> **TO DO**
Where the material below has a line containing "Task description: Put", start repeating exactly, and keep going through the line containing "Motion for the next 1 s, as", with no other lines.

DATA FOR PROCESSING section start

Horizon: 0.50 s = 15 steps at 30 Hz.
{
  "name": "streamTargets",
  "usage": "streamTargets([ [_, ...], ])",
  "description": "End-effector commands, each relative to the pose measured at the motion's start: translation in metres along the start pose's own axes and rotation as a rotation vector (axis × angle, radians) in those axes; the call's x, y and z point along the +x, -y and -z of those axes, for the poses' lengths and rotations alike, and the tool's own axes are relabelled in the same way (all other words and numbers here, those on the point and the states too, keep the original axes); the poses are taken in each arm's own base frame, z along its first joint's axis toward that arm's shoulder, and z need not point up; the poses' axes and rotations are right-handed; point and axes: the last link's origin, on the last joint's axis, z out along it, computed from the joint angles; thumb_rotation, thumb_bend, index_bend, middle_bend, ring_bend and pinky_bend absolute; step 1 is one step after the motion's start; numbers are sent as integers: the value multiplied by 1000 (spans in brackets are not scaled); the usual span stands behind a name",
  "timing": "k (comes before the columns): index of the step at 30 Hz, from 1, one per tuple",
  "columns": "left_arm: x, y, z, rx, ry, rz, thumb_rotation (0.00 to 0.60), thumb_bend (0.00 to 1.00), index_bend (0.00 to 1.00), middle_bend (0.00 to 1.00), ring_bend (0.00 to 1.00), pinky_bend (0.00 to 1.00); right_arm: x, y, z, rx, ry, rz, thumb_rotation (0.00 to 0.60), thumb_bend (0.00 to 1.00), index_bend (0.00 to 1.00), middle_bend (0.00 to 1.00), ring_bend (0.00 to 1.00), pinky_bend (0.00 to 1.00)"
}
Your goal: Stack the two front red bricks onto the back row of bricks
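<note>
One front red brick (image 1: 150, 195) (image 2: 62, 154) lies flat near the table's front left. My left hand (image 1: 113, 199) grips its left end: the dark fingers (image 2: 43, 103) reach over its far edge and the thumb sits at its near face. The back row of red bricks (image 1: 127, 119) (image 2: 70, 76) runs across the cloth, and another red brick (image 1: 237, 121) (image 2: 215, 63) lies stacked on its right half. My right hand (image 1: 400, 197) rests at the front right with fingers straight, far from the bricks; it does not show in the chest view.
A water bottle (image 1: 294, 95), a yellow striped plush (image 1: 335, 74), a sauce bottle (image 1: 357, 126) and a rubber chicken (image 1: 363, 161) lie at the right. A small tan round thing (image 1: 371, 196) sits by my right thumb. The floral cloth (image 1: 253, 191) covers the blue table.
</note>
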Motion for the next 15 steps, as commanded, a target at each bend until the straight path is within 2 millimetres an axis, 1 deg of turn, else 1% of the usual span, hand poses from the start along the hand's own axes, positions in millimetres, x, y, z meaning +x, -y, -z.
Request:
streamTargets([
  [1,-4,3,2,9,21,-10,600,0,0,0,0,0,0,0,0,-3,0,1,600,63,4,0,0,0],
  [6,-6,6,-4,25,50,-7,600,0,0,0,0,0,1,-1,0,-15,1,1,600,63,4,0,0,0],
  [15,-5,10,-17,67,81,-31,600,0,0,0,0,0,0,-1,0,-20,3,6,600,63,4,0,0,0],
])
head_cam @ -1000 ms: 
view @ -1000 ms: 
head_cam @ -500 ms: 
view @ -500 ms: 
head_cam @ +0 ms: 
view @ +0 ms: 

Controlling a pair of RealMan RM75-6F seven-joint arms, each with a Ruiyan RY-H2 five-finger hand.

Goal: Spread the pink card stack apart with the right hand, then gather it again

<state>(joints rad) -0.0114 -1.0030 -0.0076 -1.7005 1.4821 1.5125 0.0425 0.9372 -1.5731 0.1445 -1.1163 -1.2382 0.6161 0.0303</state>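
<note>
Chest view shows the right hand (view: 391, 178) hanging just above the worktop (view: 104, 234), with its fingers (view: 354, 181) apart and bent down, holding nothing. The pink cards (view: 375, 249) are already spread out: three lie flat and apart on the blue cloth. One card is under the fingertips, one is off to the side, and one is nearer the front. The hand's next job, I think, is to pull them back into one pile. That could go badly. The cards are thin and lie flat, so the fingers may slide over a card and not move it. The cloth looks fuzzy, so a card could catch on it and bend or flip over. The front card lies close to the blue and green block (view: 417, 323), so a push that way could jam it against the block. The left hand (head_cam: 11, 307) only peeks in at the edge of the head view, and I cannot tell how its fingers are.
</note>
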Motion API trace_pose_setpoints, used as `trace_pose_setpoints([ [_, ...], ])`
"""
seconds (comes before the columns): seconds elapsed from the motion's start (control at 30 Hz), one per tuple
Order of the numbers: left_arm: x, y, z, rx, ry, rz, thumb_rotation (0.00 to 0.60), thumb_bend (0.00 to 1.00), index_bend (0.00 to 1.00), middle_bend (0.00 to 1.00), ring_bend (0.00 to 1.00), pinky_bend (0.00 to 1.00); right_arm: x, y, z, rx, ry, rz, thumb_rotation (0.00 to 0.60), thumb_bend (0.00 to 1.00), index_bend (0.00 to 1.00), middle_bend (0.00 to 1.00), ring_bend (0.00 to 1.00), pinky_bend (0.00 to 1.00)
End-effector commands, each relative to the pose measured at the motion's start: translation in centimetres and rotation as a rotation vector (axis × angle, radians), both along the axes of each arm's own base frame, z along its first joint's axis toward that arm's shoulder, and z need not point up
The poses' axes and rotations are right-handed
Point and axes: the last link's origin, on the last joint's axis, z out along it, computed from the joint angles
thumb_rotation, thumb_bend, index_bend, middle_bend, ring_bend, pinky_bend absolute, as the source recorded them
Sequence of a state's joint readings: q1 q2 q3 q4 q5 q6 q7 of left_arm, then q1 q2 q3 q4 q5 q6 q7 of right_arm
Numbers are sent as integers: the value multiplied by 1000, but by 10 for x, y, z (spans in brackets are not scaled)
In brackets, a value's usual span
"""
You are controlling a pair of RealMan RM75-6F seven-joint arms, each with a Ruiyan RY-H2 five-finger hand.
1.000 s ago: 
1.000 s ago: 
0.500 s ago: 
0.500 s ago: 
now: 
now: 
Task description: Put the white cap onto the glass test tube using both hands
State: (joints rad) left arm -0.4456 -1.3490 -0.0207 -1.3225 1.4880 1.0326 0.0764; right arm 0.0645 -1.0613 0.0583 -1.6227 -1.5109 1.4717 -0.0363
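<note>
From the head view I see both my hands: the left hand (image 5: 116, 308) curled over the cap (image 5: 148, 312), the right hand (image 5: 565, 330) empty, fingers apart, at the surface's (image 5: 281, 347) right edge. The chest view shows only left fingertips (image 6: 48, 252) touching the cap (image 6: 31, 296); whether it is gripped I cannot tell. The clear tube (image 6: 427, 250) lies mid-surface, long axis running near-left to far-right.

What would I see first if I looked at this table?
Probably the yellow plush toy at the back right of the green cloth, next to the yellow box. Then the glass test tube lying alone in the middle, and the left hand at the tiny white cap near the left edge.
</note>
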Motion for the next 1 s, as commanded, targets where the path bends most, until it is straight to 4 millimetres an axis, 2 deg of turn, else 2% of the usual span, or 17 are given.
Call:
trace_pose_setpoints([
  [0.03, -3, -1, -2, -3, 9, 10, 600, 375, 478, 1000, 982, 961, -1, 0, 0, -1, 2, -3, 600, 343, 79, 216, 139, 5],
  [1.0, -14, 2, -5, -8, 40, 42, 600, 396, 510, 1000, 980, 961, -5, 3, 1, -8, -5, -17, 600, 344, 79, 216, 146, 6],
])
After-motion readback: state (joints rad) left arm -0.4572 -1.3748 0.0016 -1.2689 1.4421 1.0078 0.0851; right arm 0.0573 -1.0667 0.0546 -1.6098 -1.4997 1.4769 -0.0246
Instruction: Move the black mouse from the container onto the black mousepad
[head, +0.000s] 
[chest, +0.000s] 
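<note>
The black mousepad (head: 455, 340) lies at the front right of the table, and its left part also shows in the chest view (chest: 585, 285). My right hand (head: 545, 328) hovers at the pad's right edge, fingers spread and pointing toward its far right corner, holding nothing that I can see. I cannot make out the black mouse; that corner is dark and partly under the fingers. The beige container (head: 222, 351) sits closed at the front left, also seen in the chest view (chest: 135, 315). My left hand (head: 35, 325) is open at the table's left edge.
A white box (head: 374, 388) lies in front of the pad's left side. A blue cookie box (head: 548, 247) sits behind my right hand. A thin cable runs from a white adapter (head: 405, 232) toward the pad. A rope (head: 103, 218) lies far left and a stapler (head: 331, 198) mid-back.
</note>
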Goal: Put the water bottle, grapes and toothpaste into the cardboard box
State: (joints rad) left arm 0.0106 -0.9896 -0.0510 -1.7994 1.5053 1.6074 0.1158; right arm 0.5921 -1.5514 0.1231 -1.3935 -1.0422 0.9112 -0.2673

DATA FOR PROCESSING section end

> **EXPECTED OUTPUT**
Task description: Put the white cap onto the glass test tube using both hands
State: (joints rad) left arm -0.4456 -1.3490 -0.0207 -1.3225 1.4880 1.0326 0.0764; right arm 0.0645 -1.0613 0.0583 -1.6227 -1.5109 1.4717 -0.0363
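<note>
From the head view I see both my hands: the left hand (image 5: 116, 308) curled over the cap (image 5: 148, 312), the right hand (image 5: 565, 330) empty, fingers apart, at the surface's (image 5: 281, 347) right edge. The chest view shows only left fingertips (image 6: 48, 252) touching the cap (image 6: 31, 296); whether it is gripped I cannot tell. The clear tube (image 6: 427, 250) lies mid-surface, long axis running near-left to far-right.

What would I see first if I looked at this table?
Probably the yellow plush toy at the back right of the green cloth, next to the yellow box. Then the glass test tube lying alone in the middle, and the left hand at the tiny white cap near the left edge.
</note>
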Motion for the next 1 s, as commanded, targets where the path bends most, until it is straight to 4 millimetres an axis, 2 deg of turn, else 2% of the usual span, or 17 are given.

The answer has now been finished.